Pay Workers Higher Salaries By Dr. Aliyu U. Tilde

    Summary

    This article proffers that paying workers a minimum and living wage is the best way to stimulate economic growth, eradicate poverty and revive our industries. To find the new minimum wage, wasteful pathways of government expenditure should be stopped while labour concedes that payrolls be cleansed of redundant, lazy and incompetent workers. Millions of additional jobs are needed in schools, hospitals, military and law enforcement. A minimum wage of N100,000 - N120,000 is suggested.

    Analogy

    Citizens of nations are enriched through the services they offer. Whether as contractors or public servants, they are the conduits through which the wealth of the nation is distributed. Of all the channels, the worker is the closest to the generality of the people. He spends his earnings on the necessaries of life, from the products of PZ to the daddawa of the housewife. Within two weeks, the wage he earned is distributed in the society, supporting productivity and spurring growth of industries of Lagos to the households of Baga.

    You may liken the worker to the heart and equate money with oxygen. No matter the amount of oxygen captured by the lungs, it cannot be transported to the cells of the body without sending it to the heart first, which then pumps it to every organ, tissue and cell of the body. If the pump is weak, as the worker is today with almost zero liquidity, cells of the body, from brain to feet, become anaemic and paralysed.

    To strengthen the worker is to strengthen the heart of the nation. It is the most efficient way of distributing wealth and nothing can spur our local markets and businesses like enriching him with sufficient living wage. To starve him of money is to starve the heart of oxygen and by extension starving the nation. If the worker is poor, the citizens are poor. If the heart stops, the body dies.

    It is no wonder, therefore, that the nation is sinking deeper into poverty since the minimum wage started to fall short of the living wage, a gap which increases with every wave of inflation. The worker and ordinary citizens facing starvation are forced to bridge the deficit by illegitimate earnings from public coffers. The ordinary citizen—in the absence of viable businesses—turns to crime, including heinous ones like robbery, banditry and kidnapping. This is what has denied us the “peace and plenty” envisaged by our founding fathers in the independence national anthem.

    Projects

    Economists fancy the idea of elaborate infrastructure projects to stimulate economic growth. Housing and transport are the preferred candidates for the role. They do a bit in the sense that they provide jobs to some labourers and buy off some industrial products, but not as good wages do with their huge turnover of workers and the elaborate coverage of their effect. After all, the wage component of infrastructure project is tiny compared to the billions of Naira that go to overseas bound materials and profits. That is why poverty continues to increase despite the number of flyovers and roads built in the states.

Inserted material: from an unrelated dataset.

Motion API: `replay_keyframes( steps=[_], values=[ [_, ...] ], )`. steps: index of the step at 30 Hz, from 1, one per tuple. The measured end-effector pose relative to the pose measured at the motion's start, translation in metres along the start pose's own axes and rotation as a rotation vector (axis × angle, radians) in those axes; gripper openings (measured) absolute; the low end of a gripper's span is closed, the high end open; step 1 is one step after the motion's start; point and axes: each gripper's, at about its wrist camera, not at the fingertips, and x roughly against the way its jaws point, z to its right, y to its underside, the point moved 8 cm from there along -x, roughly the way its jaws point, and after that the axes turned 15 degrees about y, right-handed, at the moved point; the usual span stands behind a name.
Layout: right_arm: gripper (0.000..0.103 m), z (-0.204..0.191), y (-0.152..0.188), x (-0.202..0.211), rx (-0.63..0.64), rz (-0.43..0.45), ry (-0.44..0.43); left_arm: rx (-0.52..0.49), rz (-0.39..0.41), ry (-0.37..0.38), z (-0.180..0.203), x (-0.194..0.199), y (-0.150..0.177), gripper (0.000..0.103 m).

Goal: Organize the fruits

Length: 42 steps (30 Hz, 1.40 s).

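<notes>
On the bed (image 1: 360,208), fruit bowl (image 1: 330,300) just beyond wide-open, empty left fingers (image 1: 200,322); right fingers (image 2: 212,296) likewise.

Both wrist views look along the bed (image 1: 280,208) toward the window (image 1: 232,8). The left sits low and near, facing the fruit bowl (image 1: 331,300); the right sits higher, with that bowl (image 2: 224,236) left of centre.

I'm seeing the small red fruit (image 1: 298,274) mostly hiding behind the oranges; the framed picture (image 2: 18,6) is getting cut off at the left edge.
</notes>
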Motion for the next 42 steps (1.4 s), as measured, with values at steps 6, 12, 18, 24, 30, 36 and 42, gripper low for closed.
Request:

    I suggest that governments cut down their ambition on infrastructure. Build moderate roads like the good highways of the 1970s, not today’s multibillion per-kilometre dual carriage roads, unless where necessary. Let it also work on the bad habit of over-invoicing these projects. Taming these ambitions and waste can feed workers’ wages which will trickle down instantly to the rest of the population.

    Interventions

    Another pathway of wealth distribution are the direct social interventions promoted by the World Bank especially, a body that has never argued for any increase in wage of the worker. Billions are purportedly disbursed into the bank account of a number of citizens in the name of empowerment and poverty alleviation. This poverty inducing initiatives undermine growth as they encourage corruption, indolence and waste. We are witness to the scandals that wrecked each of these programs since their debut in the early 2000s.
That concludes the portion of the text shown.